→ TASK TO COMPLETE
Your answer is the lines below, exactly, from the one that contains "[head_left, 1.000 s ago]" through the one that contains "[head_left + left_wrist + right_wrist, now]", both included.

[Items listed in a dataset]
════════════════════

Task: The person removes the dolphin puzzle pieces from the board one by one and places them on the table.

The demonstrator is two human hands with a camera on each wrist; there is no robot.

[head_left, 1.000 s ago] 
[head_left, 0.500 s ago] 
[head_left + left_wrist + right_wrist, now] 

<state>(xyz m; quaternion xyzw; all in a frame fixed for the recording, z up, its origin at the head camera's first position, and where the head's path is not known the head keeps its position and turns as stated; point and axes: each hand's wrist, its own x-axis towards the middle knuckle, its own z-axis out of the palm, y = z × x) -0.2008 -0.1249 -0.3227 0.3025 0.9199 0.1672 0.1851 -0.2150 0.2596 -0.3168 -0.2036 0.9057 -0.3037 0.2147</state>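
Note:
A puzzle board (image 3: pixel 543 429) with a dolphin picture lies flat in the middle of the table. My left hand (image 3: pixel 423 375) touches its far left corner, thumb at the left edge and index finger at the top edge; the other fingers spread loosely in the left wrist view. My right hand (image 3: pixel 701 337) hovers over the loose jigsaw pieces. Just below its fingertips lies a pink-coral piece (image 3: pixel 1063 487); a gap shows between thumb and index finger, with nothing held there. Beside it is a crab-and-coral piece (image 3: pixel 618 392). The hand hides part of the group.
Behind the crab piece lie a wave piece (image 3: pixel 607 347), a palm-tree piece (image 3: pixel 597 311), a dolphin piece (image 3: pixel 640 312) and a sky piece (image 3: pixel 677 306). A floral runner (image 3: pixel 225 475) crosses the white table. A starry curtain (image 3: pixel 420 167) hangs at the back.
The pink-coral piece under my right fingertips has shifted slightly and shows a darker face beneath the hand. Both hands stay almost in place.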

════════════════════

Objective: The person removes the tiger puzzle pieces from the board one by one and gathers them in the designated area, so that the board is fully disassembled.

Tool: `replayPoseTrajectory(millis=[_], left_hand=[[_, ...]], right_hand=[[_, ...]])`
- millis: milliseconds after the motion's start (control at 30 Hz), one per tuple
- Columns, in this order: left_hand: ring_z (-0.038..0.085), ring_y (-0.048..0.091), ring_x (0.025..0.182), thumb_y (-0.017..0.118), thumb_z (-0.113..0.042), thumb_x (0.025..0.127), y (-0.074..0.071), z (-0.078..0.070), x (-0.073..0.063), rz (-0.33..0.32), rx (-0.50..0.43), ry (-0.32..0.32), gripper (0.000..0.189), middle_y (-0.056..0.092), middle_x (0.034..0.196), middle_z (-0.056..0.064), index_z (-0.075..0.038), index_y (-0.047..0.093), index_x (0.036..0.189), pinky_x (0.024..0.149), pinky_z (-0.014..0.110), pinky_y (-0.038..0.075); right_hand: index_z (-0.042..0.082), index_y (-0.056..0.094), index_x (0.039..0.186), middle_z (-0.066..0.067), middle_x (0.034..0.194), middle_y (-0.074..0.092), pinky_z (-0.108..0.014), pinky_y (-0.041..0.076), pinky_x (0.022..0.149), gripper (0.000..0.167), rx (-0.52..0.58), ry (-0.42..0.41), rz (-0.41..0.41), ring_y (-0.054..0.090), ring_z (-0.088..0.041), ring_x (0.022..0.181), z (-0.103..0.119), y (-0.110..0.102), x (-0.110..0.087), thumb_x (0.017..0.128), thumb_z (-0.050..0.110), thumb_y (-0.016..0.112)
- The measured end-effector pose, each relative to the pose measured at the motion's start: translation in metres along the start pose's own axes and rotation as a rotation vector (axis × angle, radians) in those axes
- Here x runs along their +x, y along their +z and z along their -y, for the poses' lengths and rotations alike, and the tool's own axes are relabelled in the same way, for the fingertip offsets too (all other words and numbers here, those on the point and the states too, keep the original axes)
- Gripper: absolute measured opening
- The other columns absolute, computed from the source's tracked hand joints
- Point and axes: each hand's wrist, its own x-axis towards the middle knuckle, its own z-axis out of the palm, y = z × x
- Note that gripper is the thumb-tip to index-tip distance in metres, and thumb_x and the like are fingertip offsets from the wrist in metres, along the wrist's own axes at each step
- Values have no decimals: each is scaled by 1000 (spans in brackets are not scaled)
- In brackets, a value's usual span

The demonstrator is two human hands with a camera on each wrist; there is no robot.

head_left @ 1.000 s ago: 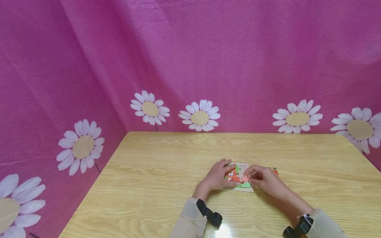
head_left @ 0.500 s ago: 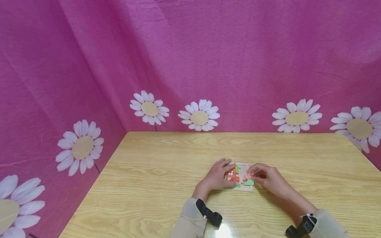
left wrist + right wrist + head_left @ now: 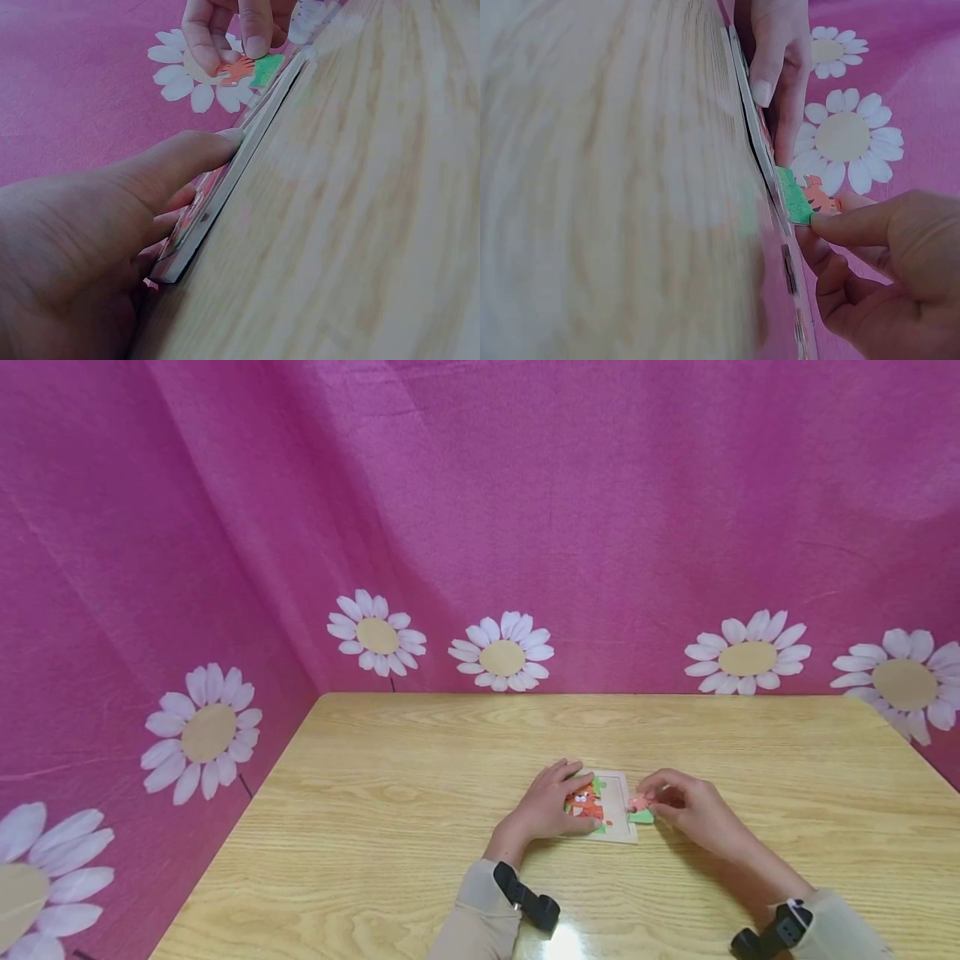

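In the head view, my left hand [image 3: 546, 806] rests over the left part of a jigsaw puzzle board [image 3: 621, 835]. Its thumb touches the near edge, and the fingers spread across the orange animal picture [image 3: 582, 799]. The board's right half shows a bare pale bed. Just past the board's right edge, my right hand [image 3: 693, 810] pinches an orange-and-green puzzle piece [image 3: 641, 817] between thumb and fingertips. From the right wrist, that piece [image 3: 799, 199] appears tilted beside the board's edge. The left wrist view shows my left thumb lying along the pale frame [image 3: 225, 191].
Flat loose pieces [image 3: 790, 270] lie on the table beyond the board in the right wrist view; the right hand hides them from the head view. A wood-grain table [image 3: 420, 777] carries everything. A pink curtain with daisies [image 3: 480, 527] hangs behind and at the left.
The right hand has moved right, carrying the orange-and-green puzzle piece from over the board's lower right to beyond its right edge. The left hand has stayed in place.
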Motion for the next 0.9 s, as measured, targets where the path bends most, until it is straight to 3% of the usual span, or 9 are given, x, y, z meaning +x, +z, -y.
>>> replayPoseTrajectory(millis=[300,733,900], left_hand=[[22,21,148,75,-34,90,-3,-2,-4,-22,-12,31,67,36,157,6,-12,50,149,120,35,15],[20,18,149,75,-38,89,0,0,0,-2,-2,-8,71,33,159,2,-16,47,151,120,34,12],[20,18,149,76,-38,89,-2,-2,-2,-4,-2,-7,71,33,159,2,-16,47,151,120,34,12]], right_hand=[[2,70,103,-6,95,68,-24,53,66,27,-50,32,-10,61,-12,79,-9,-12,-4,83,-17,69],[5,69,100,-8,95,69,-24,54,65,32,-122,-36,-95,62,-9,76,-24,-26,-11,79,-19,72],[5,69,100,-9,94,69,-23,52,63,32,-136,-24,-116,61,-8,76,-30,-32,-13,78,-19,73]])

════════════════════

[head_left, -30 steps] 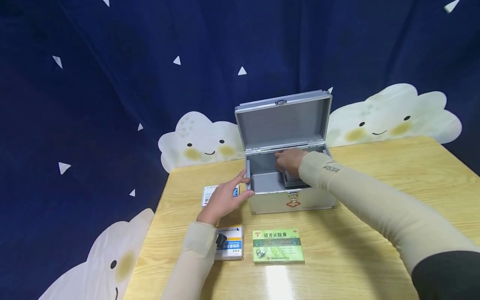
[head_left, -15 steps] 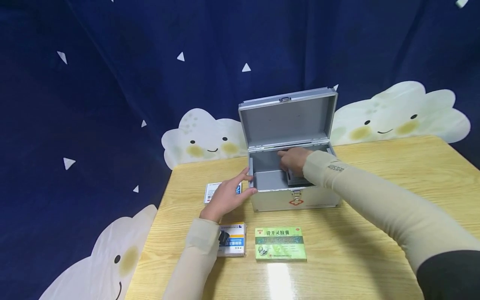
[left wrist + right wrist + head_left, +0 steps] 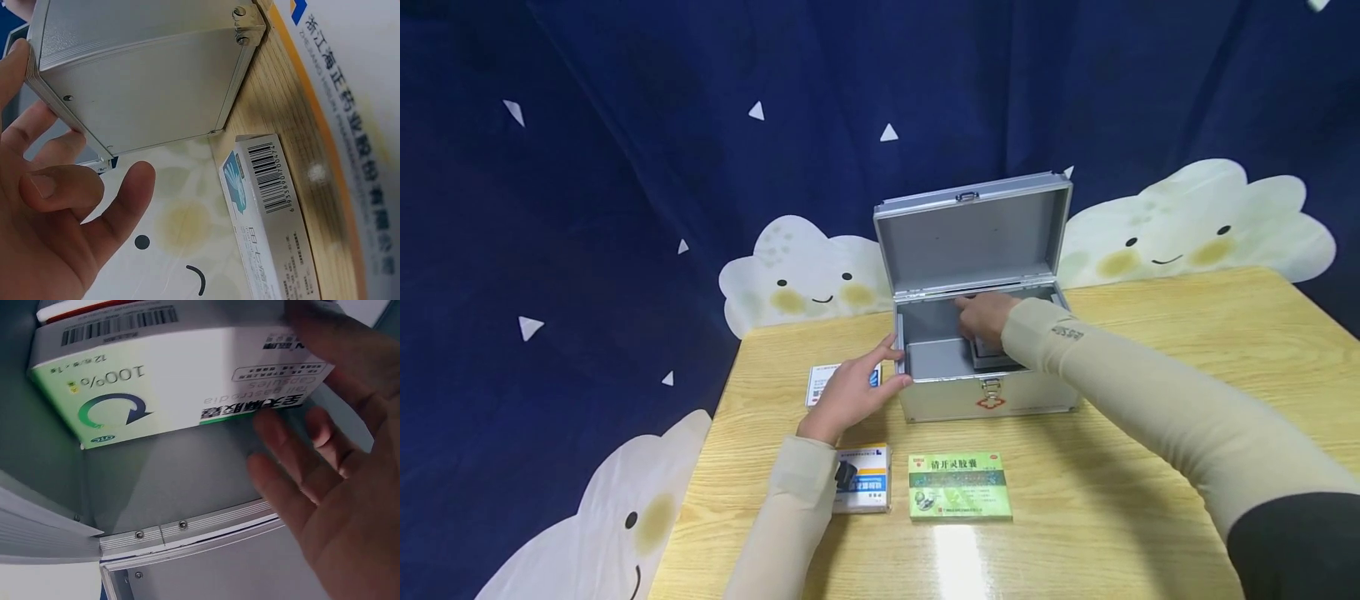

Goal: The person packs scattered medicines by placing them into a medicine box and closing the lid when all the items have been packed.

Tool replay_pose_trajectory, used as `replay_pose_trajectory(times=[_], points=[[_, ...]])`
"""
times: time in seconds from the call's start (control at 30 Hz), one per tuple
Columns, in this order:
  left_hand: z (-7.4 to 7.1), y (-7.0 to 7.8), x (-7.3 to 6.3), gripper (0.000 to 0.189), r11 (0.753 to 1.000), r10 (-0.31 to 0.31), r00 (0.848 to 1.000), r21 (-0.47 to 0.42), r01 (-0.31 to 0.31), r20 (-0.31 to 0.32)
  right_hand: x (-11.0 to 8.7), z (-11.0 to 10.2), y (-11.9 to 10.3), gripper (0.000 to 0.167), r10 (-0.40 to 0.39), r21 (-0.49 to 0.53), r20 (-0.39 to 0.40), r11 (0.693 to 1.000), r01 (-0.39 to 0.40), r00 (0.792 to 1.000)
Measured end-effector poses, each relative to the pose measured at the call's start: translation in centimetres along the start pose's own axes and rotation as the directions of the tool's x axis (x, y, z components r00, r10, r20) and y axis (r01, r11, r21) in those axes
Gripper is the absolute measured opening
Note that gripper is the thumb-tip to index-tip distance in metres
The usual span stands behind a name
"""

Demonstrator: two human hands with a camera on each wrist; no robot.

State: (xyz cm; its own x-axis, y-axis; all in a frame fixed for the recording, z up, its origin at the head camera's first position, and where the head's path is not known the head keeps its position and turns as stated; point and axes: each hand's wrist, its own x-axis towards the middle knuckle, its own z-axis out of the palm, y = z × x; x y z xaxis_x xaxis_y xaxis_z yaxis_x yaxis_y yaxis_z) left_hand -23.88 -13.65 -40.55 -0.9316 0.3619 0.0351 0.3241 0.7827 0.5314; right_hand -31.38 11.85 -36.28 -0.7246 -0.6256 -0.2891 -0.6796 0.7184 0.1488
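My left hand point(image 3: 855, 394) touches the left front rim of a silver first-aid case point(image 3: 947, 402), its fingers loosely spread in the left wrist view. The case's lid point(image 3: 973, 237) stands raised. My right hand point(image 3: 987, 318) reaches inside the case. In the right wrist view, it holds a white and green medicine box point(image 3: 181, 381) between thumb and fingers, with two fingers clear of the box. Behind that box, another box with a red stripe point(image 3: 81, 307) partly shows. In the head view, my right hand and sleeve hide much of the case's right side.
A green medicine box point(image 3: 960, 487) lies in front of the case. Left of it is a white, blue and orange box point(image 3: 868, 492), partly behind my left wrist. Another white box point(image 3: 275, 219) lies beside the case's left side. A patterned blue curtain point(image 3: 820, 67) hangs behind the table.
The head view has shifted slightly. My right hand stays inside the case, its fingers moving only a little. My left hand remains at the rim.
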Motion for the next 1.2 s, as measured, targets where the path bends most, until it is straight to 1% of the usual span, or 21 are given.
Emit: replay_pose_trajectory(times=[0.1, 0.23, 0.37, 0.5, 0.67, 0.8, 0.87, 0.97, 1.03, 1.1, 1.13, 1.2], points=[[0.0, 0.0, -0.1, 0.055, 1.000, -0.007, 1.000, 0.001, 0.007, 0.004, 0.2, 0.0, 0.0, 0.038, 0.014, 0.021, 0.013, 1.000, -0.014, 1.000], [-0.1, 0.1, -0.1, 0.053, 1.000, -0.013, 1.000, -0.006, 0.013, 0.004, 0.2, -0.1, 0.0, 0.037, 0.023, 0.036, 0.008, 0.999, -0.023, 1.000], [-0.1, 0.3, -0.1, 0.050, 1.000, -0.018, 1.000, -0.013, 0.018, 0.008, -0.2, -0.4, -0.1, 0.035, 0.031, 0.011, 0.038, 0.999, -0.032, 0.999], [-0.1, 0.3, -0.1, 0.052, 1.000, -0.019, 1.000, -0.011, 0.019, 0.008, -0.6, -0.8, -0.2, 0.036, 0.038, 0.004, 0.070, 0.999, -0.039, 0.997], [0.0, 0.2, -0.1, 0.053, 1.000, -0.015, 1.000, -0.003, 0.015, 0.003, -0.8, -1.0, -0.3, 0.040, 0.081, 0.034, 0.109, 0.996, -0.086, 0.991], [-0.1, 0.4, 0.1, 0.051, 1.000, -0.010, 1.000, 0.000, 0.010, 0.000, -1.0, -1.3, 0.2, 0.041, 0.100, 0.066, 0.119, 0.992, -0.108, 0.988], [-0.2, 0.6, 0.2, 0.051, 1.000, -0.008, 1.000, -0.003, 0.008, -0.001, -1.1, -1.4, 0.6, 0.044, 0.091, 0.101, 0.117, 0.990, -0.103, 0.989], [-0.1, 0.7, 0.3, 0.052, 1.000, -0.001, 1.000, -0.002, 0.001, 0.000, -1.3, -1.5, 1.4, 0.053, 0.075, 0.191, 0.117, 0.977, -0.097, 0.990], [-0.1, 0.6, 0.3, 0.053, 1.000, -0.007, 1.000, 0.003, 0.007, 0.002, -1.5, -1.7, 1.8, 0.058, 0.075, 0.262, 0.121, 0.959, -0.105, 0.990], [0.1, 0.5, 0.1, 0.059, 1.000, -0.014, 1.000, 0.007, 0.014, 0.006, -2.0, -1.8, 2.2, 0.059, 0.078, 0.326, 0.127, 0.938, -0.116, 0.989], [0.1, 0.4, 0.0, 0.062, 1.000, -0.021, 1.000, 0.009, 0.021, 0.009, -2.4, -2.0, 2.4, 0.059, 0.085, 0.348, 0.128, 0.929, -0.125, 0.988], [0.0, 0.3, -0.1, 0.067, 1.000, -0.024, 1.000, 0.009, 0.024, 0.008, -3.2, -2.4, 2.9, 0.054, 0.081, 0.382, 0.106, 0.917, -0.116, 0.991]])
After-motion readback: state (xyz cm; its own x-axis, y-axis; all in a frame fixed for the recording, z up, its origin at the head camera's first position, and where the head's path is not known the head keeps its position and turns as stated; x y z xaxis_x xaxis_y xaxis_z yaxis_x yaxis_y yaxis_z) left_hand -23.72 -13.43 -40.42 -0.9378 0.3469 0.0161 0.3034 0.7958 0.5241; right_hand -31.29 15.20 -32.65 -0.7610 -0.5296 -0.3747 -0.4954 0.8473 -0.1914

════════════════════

→ RESPONSE TO THIS EXERCISE
[head_left, 1.000 s ago] 
[head_left, 0.500 s ago] 
[head_left + left_wrist + right_wrist, now] 

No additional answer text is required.